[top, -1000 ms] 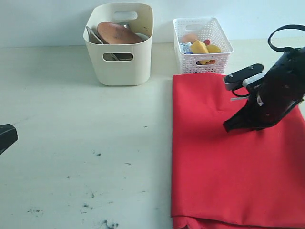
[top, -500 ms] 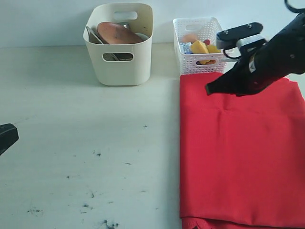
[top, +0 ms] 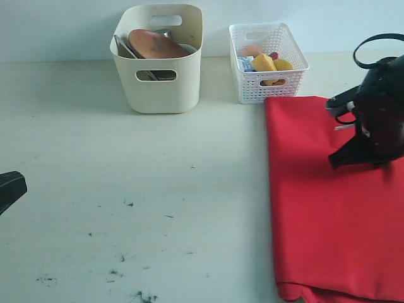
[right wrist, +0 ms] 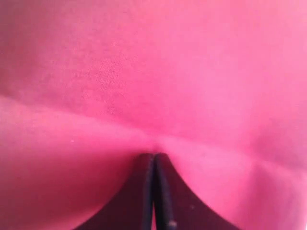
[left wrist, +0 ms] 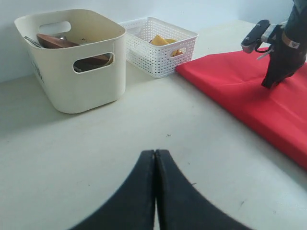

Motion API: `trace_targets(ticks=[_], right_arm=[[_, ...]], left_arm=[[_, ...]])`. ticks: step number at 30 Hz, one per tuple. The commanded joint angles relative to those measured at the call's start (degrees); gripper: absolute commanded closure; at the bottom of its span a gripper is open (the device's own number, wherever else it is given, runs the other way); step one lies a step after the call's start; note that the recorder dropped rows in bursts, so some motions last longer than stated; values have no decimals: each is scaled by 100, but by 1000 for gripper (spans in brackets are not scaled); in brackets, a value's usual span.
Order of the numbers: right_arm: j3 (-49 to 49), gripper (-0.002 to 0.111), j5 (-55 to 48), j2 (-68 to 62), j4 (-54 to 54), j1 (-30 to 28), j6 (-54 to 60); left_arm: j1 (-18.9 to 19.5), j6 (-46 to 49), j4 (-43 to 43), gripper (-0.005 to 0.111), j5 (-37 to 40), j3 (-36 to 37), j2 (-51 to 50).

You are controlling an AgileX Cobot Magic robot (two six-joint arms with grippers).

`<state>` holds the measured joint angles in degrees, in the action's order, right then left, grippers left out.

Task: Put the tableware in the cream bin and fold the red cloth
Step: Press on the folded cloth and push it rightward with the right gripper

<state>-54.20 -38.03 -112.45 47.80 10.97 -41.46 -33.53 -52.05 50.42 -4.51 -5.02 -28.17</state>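
My right pincer (top: pixel 333 165) is pressed together on a pinch of the large bright red fabric cloth (top: pixel 309 227), lying flat just beside the white lattice basket (top: pixel 268 82), so I'd carry it low, edges aligned

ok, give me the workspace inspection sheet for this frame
Surface: pale table, dark scuffs towards the front.
Job's things: cream bin holds a brown wooden plate; its other contents are unclear. The red cloth lies spread on the right.
Clutter: white lattice basket with food, beside the bin.
Grippers: left gripper shut, over bare table; right gripper shut on a pucker of the cloth.
Cables: black loop standing up from the right arm.
Surroundings: plain wall; nothing else seen.
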Motion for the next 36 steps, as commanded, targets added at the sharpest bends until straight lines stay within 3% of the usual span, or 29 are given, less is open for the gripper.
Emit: trace_targets(ticks=[1,7,15,18,21,23,26,28,32,36], right_arm=[[63,108,298,-179,245,-523,-269],[-189,108,-297,-72,211,-969,-386],[-215,108,-142,1215,-609,-901,10],[-215,108,20,1591,-1553,-901,394],[128,108,911,1554,-4246,-901,3003],[467,108,1590,1256,-4739,-901,3499],[529,108,1877,634,-4420,-901,3478],[507,108,2244,136,-3708,-1027,2792],[507,108,2230,-91,-2796,-1566,1665],[507,108,2130,20,-2616,-1713,1578]], left_arm=[[-8,-59,-46,106,-45,19,36],[-8,-59,-46,106,-45,19,36],[-8,-59,-46,106,-16,18,36],[-8,-85,-46,106,20,18,36],[-8,-240,-46,106,20,18,36],[-8,-282,-46,106,20,32,36],[-8,-362,-46,106,20,32,36],[-8,-359,-46,106,30,32,36],[-8,-359,-34,106,106,32,36],[-8,-359,-34,106,106,32,36]])
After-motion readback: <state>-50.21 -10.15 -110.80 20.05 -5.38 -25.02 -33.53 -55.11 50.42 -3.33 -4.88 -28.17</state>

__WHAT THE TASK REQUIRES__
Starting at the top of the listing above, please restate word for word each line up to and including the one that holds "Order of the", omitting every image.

__YOUR SOLUTION__
[top, -1000 ms] 
[top, -500 ms] 
[top, +0 ms] 
[right wrist, +0 ms] 
[left wrist, +0 ms] 

Motion API: `trace_targets(ticks=[_], right_arm=[[_, ...]], left_arm=[[_, ...]])`. ticks: step number at 30 Hz, one per tuple. The commanded joint angles relative to those measured at the call's start (degrees); gripper: absolute commanded closure; at the bottom of its span a gripper is open (the device's own number, wherever else it is given, runs the other way); step one lies a step after the call's start; note that the recorder dropped rows in bursts, so some motions last longer than stated; values have no decimals: each is scaled by 100, but by 1000 for gripper (spans in brackets are not scaled); in brackets, a value's usual span.
Order of the numbers: right_arm: j3 (-49 to 49), gripper (-0.002 to 0.111), j5 (-55 to 48), j2 (-68 to 62), j4 (-54 to 54), j1 (-30 to 28), j6 (-54 to 60); left_arm: j1 (-18.9 to 19.5), j6 (-46 to 49), j4 (-43 to 43), gripper (-0.005 to 0.111), j5 (-37 to 40), j3 (-36 to 37), j2 (-51 to 50).

This exercise has no more to it.